* _YOUR INSTRUCTIONS_: Please return the data that follows precisely as written, but without the images.

* _RAW DATA_:

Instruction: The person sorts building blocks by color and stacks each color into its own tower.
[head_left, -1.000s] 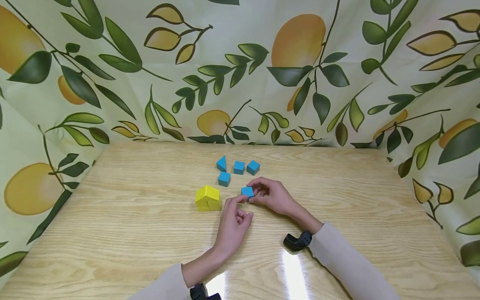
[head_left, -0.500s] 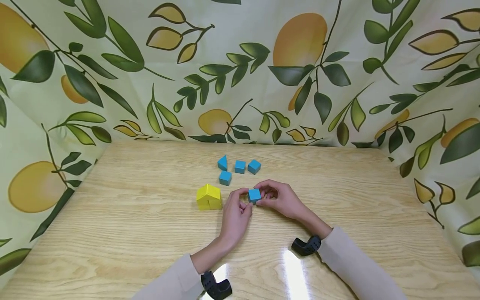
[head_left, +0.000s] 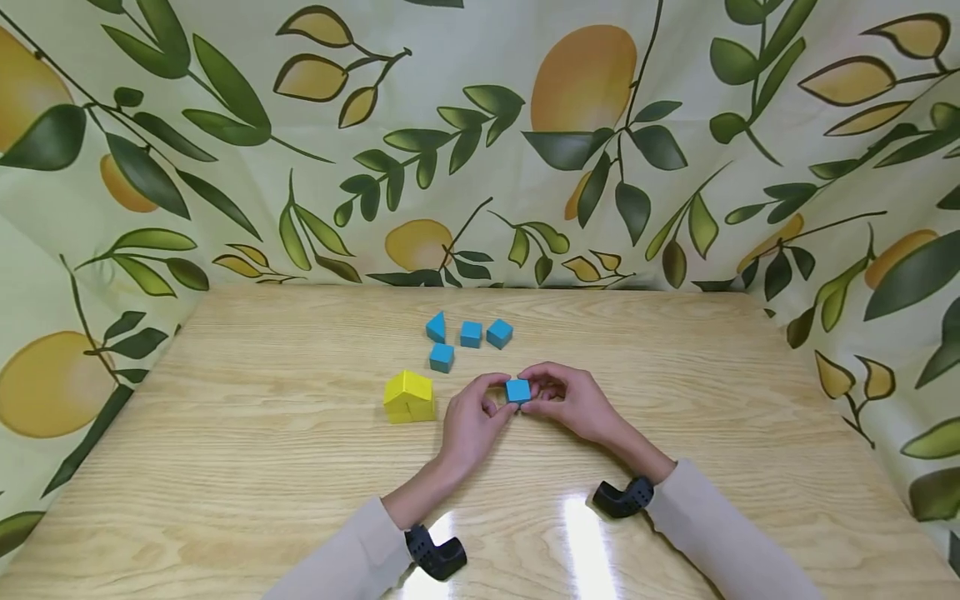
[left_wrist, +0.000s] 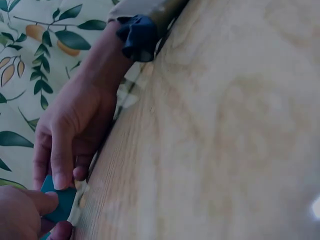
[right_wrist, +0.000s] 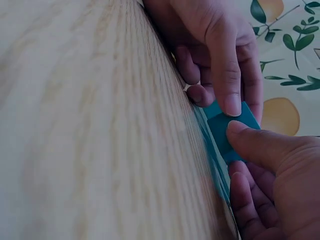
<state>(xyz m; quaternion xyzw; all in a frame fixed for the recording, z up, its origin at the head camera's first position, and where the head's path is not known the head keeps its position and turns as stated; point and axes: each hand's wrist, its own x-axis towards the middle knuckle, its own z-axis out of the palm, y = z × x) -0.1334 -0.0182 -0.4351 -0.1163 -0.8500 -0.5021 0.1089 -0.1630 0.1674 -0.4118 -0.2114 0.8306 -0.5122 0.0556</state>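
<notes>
In the head view a small blue cube [head_left: 517, 391] sits between the two hands, low over the wooden table. The left hand [head_left: 471, 421] pinches its left side with thumb and fingers, and the right hand [head_left: 576, 402] pinches it from the right. Both thumbs lie against the blue cube [right_wrist: 229, 137] in the right wrist view, close together. The left wrist view has the right hand [left_wrist: 75, 120] reaching down to the blue cube [left_wrist: 62, 206] from above, with the left hand [left_wrist: 20, 212] at the lower left corner.
Left of the hands stands a house-shaped group of yellow blocks [head_left: 408, 398]. Beyond it lie a blue triangular block [head_left: 436, 327] and blue cubes [head_left: 442, 357]. A patterned cloth [head_left: 480, 167] hangs behind the wooden table [head_left: 285, 467]. Black wrist devices [head_left: 624, 497] are on both wrists.
The blue cube has shifted slightly right with the right hand. The left hand, one second ago with its thumb apart from the cube, has closed its thumb and fingers onto it.
</notes>
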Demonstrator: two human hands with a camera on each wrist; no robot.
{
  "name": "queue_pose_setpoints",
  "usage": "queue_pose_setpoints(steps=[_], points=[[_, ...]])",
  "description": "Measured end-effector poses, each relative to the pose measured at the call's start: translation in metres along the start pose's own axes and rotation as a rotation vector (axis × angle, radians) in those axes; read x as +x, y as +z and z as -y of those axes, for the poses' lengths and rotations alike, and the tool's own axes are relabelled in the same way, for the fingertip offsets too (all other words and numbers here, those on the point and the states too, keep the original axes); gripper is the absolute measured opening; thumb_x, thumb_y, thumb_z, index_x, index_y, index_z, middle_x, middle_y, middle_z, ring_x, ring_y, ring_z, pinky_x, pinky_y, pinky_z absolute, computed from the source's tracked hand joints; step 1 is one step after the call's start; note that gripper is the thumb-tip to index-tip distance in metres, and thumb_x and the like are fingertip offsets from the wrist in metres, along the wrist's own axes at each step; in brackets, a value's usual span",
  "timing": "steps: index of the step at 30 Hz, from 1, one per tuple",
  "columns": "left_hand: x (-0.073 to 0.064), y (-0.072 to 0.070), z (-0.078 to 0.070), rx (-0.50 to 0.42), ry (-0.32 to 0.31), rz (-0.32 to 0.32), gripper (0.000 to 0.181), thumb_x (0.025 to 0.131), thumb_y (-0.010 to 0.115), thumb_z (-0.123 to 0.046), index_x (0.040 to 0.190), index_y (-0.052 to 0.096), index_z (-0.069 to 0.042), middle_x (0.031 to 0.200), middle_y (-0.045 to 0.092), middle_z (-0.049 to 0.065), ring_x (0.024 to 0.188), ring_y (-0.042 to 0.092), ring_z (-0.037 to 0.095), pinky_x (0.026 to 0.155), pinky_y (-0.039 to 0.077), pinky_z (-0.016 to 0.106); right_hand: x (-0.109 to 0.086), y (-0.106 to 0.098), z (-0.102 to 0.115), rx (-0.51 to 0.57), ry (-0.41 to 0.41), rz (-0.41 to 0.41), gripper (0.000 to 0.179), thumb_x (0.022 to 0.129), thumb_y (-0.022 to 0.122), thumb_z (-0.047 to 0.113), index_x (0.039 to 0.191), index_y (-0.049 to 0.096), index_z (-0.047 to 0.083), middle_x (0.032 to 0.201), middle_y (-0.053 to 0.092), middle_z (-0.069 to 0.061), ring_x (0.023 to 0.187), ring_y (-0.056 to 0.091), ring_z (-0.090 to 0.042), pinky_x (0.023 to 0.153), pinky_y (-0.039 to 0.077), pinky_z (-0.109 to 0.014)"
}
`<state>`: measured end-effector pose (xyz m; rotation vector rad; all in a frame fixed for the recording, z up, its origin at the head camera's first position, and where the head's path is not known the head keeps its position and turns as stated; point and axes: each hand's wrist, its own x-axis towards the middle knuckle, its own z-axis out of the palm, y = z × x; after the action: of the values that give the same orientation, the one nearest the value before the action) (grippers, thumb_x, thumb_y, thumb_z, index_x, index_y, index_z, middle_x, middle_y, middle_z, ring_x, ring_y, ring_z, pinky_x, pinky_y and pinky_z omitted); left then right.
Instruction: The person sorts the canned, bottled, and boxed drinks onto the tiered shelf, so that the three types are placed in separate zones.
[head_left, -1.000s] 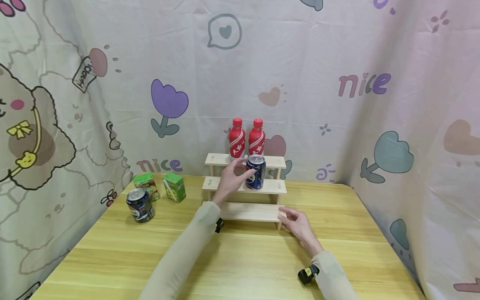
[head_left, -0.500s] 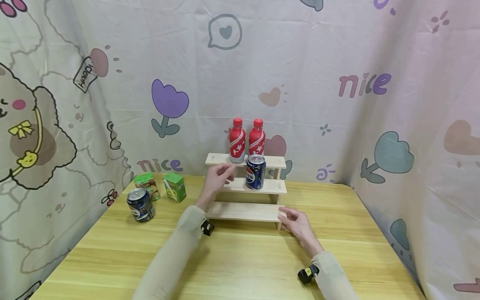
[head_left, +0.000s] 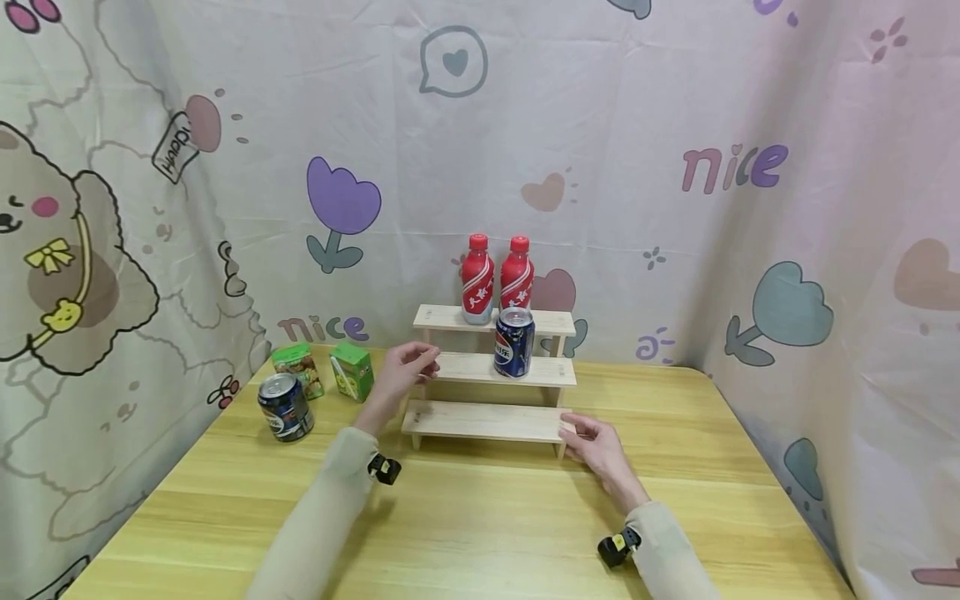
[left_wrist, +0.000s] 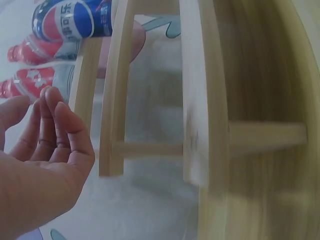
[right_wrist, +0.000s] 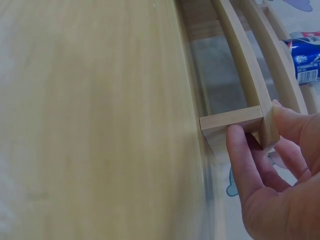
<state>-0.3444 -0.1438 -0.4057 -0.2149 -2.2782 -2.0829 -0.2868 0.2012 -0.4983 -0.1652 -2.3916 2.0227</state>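
Observation:
A three-step wooden display shelf (head_left: 480, 421) stands on the table. One blue soda can (head_left: 513, 343) is upright on its middle step, and two red bottles (head_left: 477, 279) stand on the top step. My left hand (head_left: 401, 375) is in the air by the left end of the middle step, fingers loosely bent with nothing in them. In the left wrist view, the left hand (left_wrist: 50, 150) is apart from the shelf. My right hand (head_left: 596, 450) holds the right end of the bottom step. The right wrist view has its thumb over the board and its fingers (right_wrist: 242, 160) against the support below.
At the table's left are a second blue can (head_left: 285, 408) and two green cartons, one (head_left: 298, 368) behind that can and the other (head_left: 351, 372) nearer the shelf. A printed curtain (head_left: 622, 108) hangs close behind and at both sides of the table (head_left: 480, 533).
My left hand has let go of the can on the middle step and moved left and slightly down, away from it. The right hand has stayed on the shelf.

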Motion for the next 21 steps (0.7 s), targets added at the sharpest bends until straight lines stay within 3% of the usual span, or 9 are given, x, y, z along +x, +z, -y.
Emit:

* _SOLUTION FOR THIS TASK_:
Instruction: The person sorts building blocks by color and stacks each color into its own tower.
[head_left, -1.000s] 
[head_left, -0.500s] 
[head_left, +0.000s] 
[left_wrist, +0.000s] 
[right_wrist, +0.000s] 
<state>(xyz m; quaternion xyzw; all in a frame fixed for the recording, z up, its origin at the head camera's first position, and where the head's path is not known the head keeps its position and turns as stated; point and axes: each hand's wrist, its own x-axis towards the middle knuckle, its own z-axis out of the palm, y = z × x) -0.1334 -0.0182 -0.4351 -0.1163 -0.8500 -0.5021 0.1089 -0.1630 0.1674 -0.4118 -0.2114 0.8306 -0.5122 0.0556</state>
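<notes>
In the head view a small blue cube [head_left: 517, 391] sits between the two hands, low over the wooden table. The left hand [head_left: 471, 421] pinches its left side with thumb and fingers, and the right hand [head_left: 576, 402] pinches it from the right. Both thumbs lie against the blue cube [right_wrist: 229, 137] in the right wrist view, close together. The left wrist view has the right hand [left_wrist: 75, 120] reaching down to the blue cube [left_wrist: 62, 206] from above, with the left hand [left_wrist: 20, 212] at the lower left corner.
Left of the hands stands a house-shaped group of yellow blocks [head_left: 408, 398]. Beyond it lie a blue triangular block [head_left: 436, 327] and blue cubes [head_left: 442, 357]. A patterned cloth [head_left: 480, 167] hangs behind the wooden table [head_left: 285, 467]. Black wrist devices [head_left: 624, 497] are on both wrists.
The blue cube has shifted slightly right with the right hand. The left hand, one second ago with its thumb apart from the cube, has closed its thumb and fingers onto it.
</notes>
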Demonstrator: two human hands with a camera on each wrist; no robot.
{
  "name": "queue_pose_setpoints",
  "usage": "queue_pose_setpoints(steps=[_], points=[[_, ...]])",
  "description": "Measured end-effector poses, each relative to the pose measured at the call's start: translation in metres along the start pose's own axes and rotation as a rotation vector (axis × angle, radians) in those axes; read x as +x, y as +z and z as -y of those axes, for the poses' lengths and rotations alike, and the tool's own axes are relabelled in the same way, for the fingertip offsets too (all other words and numbers here, those on the point and the states too, keep the original axes); gripper is the absolute measured opening; thumb_x, thumb_y, thumb_z, index_x, index_y, index_z, middle_x, middle_y, middle_z, ring_x, ring_y, ring_z, pinky_x, pinky_y, pinky_z absolute, computed from the source's tracked hand joints; step 1 is one step after the call's start; note that gripper is the thumb-tip to index-tip distance in metres, and thumb_x and the like are fingertip offsets from the wrist in metres, along the wrist's own axes at each step; in brackets, a value's usual span",
  "timing": "steps: index of the step at 30 Hz, from 1, one per tuple",
  "columns": "left_hand: x (-0.073 to 0.064), y (-0.072 to 0.070), z (-0.078 to 0.070), rx (-0.50 to 0.42), ry (-0.32 to 0.31), rz (-0.32 to 0.32), gripper (0.000 to 0.181), thumb_x (0.025 to 0.131), thumb_y (-0.010 to 0.115), thumb_z (-0.123 to 0.046), index_x (0.040 to 0.190), index_y (-0.052 to 0.096), index_z (-0.069 to 0.042), middle_x (0.031 to 0.200), middle_y (-0.045 to 0.092), middle_z (-0.049 to 0.065), ring_x (0.024 to 0.188), ring_y (-0.042 to 0.092), ring_z (-0.037 to 0.095), pinky_x (0.026 to 0.155), pinky_y (-0.039 to 0.077), pinky_z (-0.016 to 0.106); right_hand: x (-0.109 to 0.086), y (-0.106 to 0.098), z (-0.102 to 0.115), rx (-0.51 to 0.57), ry (-0.41 to 0.41), rz (-0.41 to 0.41), gripper (0.000 to 0.179), thumb_x (0.022 to 0.129), thumb_y (-0.022 to 0.122), thumb_z (-0.047 to 0.113), index_x (0.039 to 0.191), index_y (-0.049 to 0.096), index_z (-0.047 to 0.083), middle_x (0.032 to 0.201), middle_y (-0.053 to 0.092), middle_z (-0.069 to 0.061), ring_x (0.023 to 0.187), ring_y (-0.056 to 0.091), ring_z (-0.090 to 0.042), pinky_x (0.023 to 0.153), pinky_y (-0.039 to 0.077), pinky_z (-0.109 to 0.014)"
}
`<state>`: measured end-effector pose (xyz m; rotation vector rad; all in a frame fixed for the recording, z up, its origin at the head camera's first position, and where the head's path is not known the head keeps its position and turns as stated; point and axes: each hand's wrist, its own x-axis towards the middle knuckle, its own z-axis out of the palm, y = z × x; after the action: of the values that give the same orientation, the one nearest the value before the action) (grippers, thumb_x, thumb_y, thumb_z, index_x, index_y, index_z, middle_x, middle_y, middle_z, ring_x, ring_y, ring_z, pinky_x, pinky_y and pinky_z omitted); left then right.
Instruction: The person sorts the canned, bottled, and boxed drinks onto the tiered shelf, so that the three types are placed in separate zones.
[head_left, -1.000s] 
[head_left, -0.500s] 
[head_left, +0.000s] 
[left_wrist, +0.000s] 
[right_wrist, +0.000s] 
<state>-0.3444 -0.1438 -0.4057 -0.2149 -2.2782 -2.0829 -0.2868 0.2012 -0.4983 -0.1652 -2.3916 2.0227</state>
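Observation:
A three-step wooden display shelf (head_left: 480, 421) stands on the table. One blue soda can (head_left: 513, 343) is upright on its middle step, and two red bottles (head_left: 477, 279) stand on the top step. My left hand (head_left: 401, 375) is in the air by the left end of the middle step, fingers loosely bent with nothing in them. In the left wrist view, the left hand (left_wrist: 50, 150) is apart from the shelf. My right hand (head_left: 596, 450) holds the right end of the bottom step. The right wrist view has its thumb over the board and its fingers (right_wrist: 242, 160) against the support below.
At the table's left are a second blue can (head_left: 285, 408) and two green cartons, one (head_left: 298, 368) behind that can and the other (head_left: 351, 372) nearer the shelf. A printed curtain (head_left: 622, 108) hangs close behind and at both sides of the table (head_left: 480, 533).
My left hand has let go of the can on the middle step and moved left and slightly down, away from it. The right hand has stayed on the shelf.
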
Motion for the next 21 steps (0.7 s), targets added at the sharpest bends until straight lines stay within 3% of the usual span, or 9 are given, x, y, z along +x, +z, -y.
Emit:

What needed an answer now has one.